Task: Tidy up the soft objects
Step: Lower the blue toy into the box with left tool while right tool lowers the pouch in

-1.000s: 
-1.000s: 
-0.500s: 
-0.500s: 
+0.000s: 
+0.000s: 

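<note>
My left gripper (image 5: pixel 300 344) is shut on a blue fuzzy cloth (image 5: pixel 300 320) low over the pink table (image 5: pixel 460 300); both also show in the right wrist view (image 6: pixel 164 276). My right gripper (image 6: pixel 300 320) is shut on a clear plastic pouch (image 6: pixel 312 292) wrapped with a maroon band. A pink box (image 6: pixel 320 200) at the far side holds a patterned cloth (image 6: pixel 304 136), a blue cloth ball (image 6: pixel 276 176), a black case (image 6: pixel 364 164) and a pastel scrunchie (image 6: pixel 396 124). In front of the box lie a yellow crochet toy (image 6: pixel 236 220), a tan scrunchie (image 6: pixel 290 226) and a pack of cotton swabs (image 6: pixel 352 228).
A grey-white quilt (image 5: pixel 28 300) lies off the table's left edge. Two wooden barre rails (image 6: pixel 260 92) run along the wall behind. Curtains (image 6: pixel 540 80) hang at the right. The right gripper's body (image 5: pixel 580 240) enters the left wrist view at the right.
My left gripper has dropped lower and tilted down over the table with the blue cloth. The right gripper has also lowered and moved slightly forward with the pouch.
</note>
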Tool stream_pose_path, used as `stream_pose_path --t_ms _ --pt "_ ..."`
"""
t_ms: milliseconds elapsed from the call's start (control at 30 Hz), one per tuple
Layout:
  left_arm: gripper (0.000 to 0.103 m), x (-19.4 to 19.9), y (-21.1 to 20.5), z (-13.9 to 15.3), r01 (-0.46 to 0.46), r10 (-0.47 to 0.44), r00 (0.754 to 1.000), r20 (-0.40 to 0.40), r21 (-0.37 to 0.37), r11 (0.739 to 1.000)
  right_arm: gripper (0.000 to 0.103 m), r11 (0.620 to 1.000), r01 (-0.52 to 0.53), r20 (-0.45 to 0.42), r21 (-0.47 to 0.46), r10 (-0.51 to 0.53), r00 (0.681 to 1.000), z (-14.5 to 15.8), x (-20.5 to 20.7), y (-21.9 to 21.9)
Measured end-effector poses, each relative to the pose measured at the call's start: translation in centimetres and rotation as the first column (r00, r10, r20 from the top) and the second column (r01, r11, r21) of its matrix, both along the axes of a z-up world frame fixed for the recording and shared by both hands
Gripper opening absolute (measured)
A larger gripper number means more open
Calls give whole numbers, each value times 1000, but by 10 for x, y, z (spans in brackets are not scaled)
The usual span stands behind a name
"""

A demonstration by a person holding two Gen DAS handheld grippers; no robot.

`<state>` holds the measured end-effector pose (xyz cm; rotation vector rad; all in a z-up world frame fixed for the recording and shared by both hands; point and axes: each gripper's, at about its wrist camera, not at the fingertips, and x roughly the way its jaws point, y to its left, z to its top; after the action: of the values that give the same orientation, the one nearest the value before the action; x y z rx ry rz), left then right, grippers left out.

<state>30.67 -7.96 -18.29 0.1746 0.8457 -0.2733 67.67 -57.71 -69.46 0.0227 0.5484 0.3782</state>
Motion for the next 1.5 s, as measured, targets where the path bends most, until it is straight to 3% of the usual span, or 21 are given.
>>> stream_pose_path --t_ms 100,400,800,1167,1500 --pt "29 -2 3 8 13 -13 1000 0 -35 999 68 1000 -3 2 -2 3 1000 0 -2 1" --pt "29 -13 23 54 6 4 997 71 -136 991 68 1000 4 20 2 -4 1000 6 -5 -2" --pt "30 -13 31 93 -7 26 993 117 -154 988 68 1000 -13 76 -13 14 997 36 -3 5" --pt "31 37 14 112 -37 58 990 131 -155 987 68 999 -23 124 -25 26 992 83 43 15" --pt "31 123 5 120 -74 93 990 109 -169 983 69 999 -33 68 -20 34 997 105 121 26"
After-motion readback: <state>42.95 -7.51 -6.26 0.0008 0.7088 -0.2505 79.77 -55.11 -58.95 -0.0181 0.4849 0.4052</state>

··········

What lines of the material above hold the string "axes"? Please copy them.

■ Exercise solution:
Measured end-effector poses, each relative to the pose measured at the call's start: translation in centimetres and rotation as the first column (r00, r10, r20 from the top) and the second column (r01, r11, r21) of its matrix, both along the axes of a z-up world frame fixed for the recording and shared by both hands
`<state>` holds the measured end-effector pose (xyz cm; rotation vector rad; all in a z-up world frame fixed for the recording and shared by both hands; point and axes: each gripper's, at about its wrist camera, not at the fingertips, and x roughly the way its jaws point, y to its left, z to its top; after the action: of the values that give the same orientation, the one nearest the value before the action; x y z rx ry rz), left then right, grippers left out.

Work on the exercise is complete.